Posted: Fri Mar 30, 2018 2:19 pm
Thanks for reaching out!
I'm actually a problem gambler myself trying to recover on day 6 at the moment
But by reading you're post in my opinion, you really need to sit down with him and get him to show u every single bank/pay pal/personal loans/line of credits EVERYTHING he has, block his access to all of them and visit a financial counselor that can help you with it all. Work out a plan to pay back and reduce fees etc.
Also i think you need to completely cut him off from money for a fair amount of time, if he thinks he needs money to go to shops, give small amounts of cash and ask for receipts. or buy prepaid visa cards with $50 on them at a time.
It sounds really harsh but being a problem gambler myself this is exactly what i would want my partner to do, at first i wouldn't understand and feel like i couldn't be trusted but over time when the amount of money gambled is presented and the damage it has done would quickly understand.

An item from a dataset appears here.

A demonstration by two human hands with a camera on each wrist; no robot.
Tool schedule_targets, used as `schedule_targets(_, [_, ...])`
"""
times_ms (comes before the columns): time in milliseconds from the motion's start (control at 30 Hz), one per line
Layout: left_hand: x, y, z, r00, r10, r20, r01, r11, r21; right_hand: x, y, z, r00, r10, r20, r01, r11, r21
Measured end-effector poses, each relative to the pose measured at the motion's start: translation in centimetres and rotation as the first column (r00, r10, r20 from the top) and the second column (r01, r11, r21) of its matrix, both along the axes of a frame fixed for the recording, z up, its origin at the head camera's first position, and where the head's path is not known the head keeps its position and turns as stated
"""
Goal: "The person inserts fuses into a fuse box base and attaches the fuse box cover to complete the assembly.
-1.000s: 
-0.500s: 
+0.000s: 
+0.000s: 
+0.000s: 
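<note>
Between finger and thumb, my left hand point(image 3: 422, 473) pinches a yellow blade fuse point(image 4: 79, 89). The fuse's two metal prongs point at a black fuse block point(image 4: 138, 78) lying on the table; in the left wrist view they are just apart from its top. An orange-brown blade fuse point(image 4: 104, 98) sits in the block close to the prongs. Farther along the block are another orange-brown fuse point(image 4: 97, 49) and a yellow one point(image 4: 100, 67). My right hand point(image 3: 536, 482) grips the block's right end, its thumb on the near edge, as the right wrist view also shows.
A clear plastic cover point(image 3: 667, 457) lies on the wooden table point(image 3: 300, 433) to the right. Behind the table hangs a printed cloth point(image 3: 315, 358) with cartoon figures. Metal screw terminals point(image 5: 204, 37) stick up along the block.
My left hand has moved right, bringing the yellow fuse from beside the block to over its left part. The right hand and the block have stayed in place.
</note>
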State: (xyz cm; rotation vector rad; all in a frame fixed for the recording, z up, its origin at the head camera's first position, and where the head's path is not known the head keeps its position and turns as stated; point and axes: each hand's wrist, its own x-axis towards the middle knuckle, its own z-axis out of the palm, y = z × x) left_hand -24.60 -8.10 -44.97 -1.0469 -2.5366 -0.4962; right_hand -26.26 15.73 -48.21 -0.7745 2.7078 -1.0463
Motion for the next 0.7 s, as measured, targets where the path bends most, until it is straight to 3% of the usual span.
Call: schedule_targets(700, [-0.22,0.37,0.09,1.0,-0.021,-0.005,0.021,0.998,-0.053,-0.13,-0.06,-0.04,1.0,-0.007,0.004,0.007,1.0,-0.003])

You said yourself your very concerned for both you're futures financially so no half *** measure is going to cut it here, its ALL in or nothing.

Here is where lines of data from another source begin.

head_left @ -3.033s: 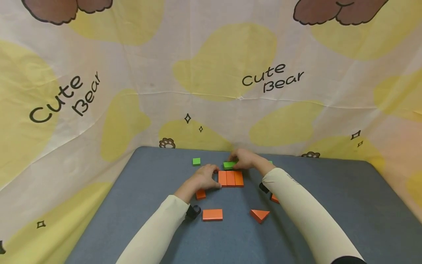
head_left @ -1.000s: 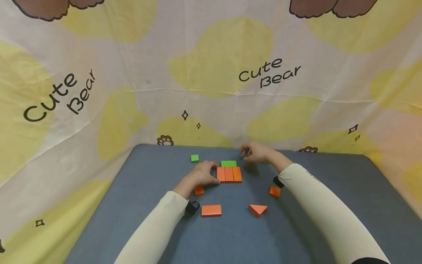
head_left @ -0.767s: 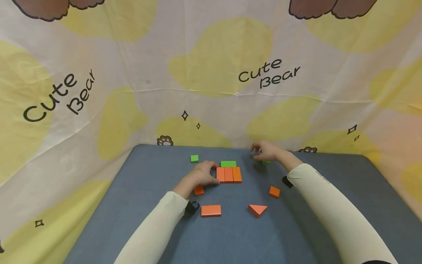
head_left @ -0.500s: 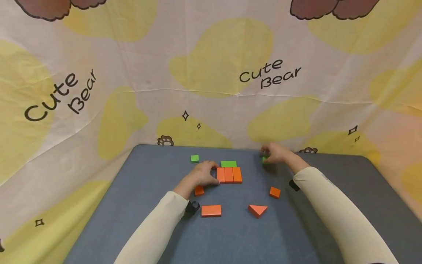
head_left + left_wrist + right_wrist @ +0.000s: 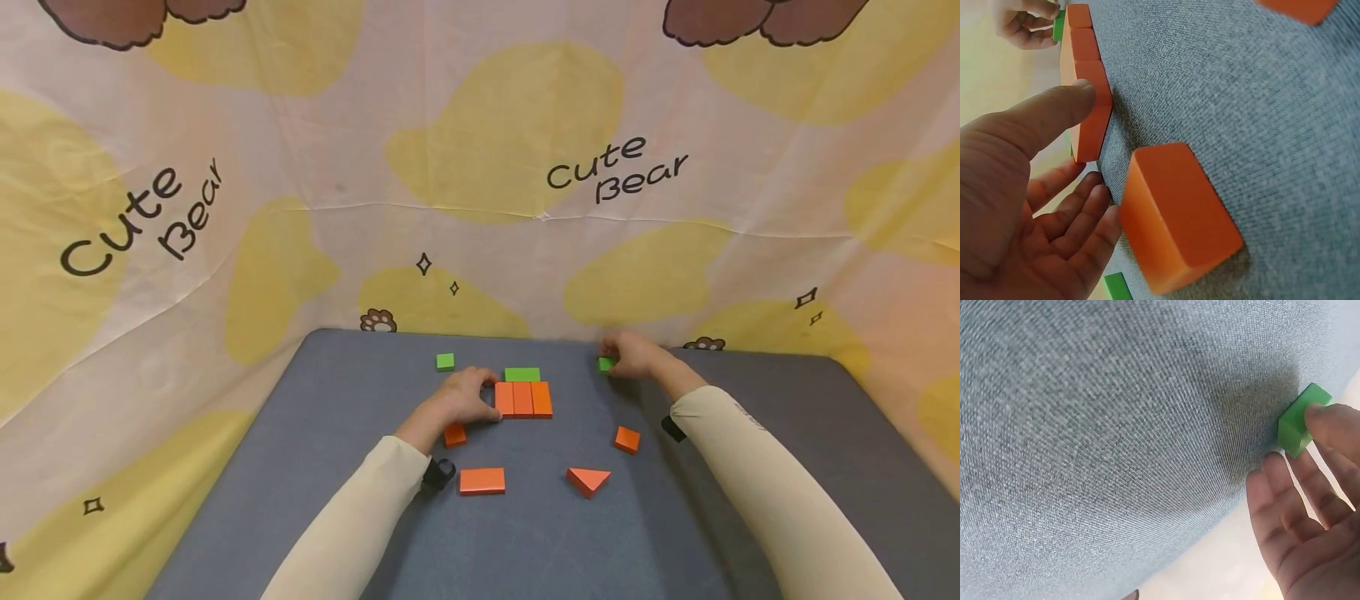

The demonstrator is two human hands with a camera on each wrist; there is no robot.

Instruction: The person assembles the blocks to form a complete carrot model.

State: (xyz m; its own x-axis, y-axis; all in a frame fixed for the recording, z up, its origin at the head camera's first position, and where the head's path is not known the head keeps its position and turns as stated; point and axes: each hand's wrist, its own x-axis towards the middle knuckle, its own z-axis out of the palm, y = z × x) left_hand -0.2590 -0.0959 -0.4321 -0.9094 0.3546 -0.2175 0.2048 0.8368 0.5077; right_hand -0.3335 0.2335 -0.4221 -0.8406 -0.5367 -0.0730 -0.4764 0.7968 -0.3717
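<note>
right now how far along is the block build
Done: three orange blocks sit side by side with a green block behind them. In hand: the right hand pinches a small green cube; the left hand steadies the row. Left: loose orange pieces and another green cube.

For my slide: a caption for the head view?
Left hand steadies three orange blocks; right hand touches a small green block.
</note>
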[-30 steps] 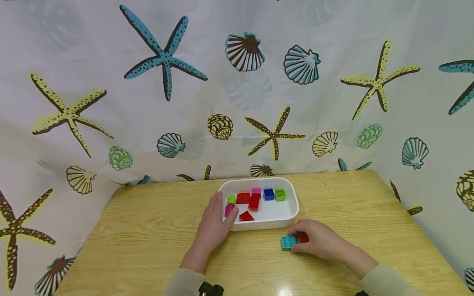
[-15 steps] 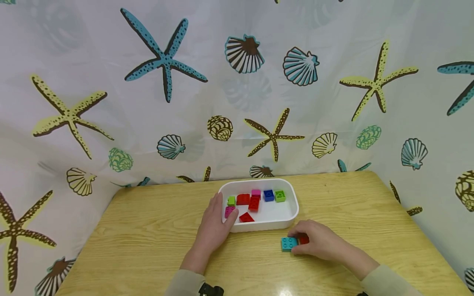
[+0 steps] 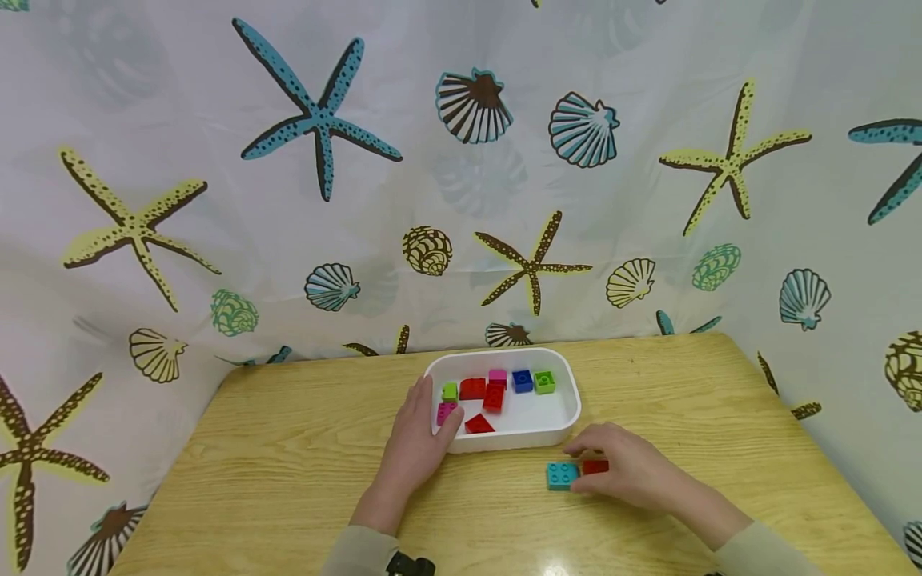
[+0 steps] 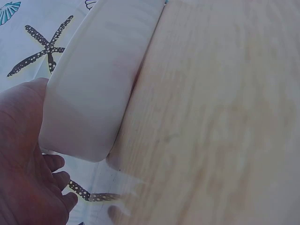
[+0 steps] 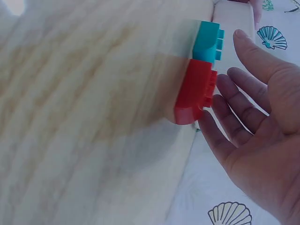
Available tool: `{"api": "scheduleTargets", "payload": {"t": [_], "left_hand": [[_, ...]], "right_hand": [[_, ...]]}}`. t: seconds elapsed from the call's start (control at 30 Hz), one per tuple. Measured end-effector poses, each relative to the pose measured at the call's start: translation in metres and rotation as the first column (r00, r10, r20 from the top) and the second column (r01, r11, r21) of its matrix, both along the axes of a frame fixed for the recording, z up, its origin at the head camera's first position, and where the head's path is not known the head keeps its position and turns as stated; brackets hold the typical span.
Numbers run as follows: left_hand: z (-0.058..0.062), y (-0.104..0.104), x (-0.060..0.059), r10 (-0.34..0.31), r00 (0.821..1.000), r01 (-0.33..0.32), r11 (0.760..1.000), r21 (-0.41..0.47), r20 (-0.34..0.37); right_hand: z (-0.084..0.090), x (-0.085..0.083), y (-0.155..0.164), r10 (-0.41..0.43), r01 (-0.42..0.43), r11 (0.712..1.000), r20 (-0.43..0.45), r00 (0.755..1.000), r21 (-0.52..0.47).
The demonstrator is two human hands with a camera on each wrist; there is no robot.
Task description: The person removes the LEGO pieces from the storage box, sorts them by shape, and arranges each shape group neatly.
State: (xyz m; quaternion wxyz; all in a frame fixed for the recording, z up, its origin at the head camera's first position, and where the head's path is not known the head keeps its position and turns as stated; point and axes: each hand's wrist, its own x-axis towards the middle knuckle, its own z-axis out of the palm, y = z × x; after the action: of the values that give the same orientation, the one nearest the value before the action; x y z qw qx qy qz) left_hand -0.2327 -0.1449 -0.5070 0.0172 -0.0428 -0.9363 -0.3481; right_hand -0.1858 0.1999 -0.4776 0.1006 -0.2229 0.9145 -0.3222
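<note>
In the head view my left hand [image 3: 418, 432] holds the left end of a white plastic tray [image 3: 519, 439], thumb over its front rim and fingers along its outer side. The left wrist view shows that hand [image 4: 28, 150] at the tray's end wall [image 4: 98, 84]. My right hand [image 3: 625, 468] hovers over the table with fingers spread, around but apart from a red toy building brick [image 3: 595, 466]. A teal brick [image 3: 562, 476] stands to its left. From the right wrist, the red brick [image 5: 193, 91] and teal brick [image 5: 206, 42] stand end to end, studs up.
Inside the tray lie several bricks: red [image 3: 494, 397], blue [image 3: 522, 381], lime green [image 3: 544, 382] and pink [image 3: 446, 413]. A wooden table [image 3: 288, 448] carries everything. Behind it hangs a white curtain [image 3: 403, 176] printed with starfish and shells.
My right hand has loosened from the bricks and drawn slightly right, its thumb and fingertips parting further. More of the red brick shows. My left hand and the tray stay put.
</note>
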Motion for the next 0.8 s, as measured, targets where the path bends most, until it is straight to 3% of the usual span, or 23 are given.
{"api": "scheduleTargets", "payload": {"t": [0.17, 0.37, 0.8], "left_hand": [[0.0, 0.0, 0.0, 0.001, 1.0, -0.001, 1.0, 0.004, -0.001], [-0.002, -0.001, 0.0, 0.001, 1.0, -0.001, 1.0, 0.007, -0.006], [-0.001, 0.0, 0.0, 0.008, 1.0, -0.008, 1.0, 0.005, 0.006]], "right_hand": [[0.014, 0.005, 0.001, -0.014, 0.014, 1.0, -0.052, 0.999, -0.006], [0.028, 0.005, 0.003, -0.016, 0.011, 1.0, -0.182, 0.983, -0.027], [0.052, -0.014, -0.004, -0.047, 0.037, 0.999, -0.296, 0.954, -0.04]]}}
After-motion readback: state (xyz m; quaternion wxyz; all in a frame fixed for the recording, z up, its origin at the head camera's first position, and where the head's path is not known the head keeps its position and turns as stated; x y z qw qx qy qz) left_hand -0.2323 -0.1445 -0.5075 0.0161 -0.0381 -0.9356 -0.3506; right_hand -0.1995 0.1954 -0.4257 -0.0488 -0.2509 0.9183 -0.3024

Posted: Fri Mar 30, 2018 4:39 pm
Thank you Shaun for your insight from the other side of the problem. I nearly gave in and returned his wallet and phone today, luckily common sense kicked in. I feel terrible, I feel like I am taking away all of his rights and a man does not want to feel useless and belittled and unable to take care of his wife. I want to give him self respect without the fear of something else going wrong. I will sit down and discuss his other avenues of obtaining funds and I will try to secure things. The problem I have is he owns accounts and all he needs to do is make a call or email and bang lines are opened again. Congratulations to you on your sixth day, I hope you are successful in overcoming this.
Posted: Mon Feb 01, 2021 3:34 pm
Just wondering how you are coping now a few years have passed?

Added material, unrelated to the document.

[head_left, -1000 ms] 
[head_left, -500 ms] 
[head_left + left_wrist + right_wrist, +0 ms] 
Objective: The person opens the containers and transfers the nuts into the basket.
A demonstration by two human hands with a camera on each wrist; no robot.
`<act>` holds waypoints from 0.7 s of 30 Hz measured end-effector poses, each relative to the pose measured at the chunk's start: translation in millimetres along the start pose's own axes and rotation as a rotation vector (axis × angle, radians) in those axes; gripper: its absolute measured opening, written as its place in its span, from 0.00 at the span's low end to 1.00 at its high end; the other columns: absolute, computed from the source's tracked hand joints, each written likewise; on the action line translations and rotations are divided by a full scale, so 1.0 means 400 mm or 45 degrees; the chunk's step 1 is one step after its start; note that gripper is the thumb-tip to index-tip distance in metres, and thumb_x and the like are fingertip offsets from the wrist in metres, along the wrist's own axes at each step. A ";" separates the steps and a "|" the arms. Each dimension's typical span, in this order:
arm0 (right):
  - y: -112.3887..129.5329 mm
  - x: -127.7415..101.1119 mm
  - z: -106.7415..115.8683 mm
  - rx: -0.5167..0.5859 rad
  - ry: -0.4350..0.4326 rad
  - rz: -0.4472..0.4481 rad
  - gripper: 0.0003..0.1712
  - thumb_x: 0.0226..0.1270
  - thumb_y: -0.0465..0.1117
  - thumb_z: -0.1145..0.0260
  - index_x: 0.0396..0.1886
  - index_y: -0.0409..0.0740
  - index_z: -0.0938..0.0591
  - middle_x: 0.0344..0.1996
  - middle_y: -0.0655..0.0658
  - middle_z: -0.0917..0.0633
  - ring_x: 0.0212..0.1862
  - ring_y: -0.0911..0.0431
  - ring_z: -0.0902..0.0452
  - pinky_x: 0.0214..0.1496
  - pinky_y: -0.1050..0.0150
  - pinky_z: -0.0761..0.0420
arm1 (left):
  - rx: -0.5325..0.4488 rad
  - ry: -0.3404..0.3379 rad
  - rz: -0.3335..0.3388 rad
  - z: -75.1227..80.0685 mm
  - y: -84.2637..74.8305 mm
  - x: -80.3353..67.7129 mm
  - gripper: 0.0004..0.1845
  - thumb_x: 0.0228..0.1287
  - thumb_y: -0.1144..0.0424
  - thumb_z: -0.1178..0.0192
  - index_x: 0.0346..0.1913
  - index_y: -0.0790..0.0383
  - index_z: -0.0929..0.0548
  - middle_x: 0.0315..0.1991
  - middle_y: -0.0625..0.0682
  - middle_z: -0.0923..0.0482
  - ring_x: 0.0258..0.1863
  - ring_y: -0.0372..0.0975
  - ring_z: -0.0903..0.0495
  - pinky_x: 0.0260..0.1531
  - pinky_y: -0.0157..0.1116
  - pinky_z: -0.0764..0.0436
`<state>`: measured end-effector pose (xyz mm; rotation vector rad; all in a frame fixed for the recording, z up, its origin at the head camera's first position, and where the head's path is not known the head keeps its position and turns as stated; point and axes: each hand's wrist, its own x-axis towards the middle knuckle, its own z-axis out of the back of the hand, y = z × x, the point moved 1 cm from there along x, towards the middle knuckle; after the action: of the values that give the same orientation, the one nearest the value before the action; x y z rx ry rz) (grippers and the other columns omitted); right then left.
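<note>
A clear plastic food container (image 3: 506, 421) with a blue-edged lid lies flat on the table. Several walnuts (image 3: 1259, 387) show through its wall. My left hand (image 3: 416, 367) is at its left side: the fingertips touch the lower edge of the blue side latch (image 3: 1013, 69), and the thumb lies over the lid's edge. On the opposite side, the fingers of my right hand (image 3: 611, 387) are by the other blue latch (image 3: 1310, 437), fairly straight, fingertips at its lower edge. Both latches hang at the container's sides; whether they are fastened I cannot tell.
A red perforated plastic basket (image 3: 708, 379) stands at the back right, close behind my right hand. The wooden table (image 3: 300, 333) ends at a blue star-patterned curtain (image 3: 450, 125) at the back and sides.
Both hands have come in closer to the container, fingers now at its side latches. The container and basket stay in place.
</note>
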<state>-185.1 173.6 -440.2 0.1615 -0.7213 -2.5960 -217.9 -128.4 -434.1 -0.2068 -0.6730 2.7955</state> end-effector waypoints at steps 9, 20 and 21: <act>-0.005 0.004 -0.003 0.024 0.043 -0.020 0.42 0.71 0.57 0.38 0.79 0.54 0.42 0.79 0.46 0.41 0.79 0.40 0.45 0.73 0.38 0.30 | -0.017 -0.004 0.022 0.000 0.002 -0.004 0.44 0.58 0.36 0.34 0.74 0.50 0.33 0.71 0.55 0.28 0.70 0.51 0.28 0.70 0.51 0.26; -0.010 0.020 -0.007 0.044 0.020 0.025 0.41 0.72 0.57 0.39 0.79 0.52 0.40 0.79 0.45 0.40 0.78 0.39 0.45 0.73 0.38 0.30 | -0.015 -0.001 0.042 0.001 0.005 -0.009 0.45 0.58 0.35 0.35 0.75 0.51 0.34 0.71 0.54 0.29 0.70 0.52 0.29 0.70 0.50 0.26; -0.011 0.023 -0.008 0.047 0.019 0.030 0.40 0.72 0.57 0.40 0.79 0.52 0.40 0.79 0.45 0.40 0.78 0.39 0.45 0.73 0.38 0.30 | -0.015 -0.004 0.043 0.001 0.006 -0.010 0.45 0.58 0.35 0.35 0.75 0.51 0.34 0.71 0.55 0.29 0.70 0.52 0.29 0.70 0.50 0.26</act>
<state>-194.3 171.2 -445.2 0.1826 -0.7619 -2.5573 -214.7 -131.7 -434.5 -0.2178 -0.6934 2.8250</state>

I myself am planned to marry later this year and have just found out my fiance is gambling again (very bad this time).
He came to me and told me what was happening and is planning to get all the help he needs.
I am so worried to follow through with our marriage plans as i have lost so much trust, and not sure if i can recover.
I am worried to lose what we have (been together over 9 years), but even more scared of him potentially gambling again after we are married and potentially have kids together.
Just wondering if there was hope for recovery!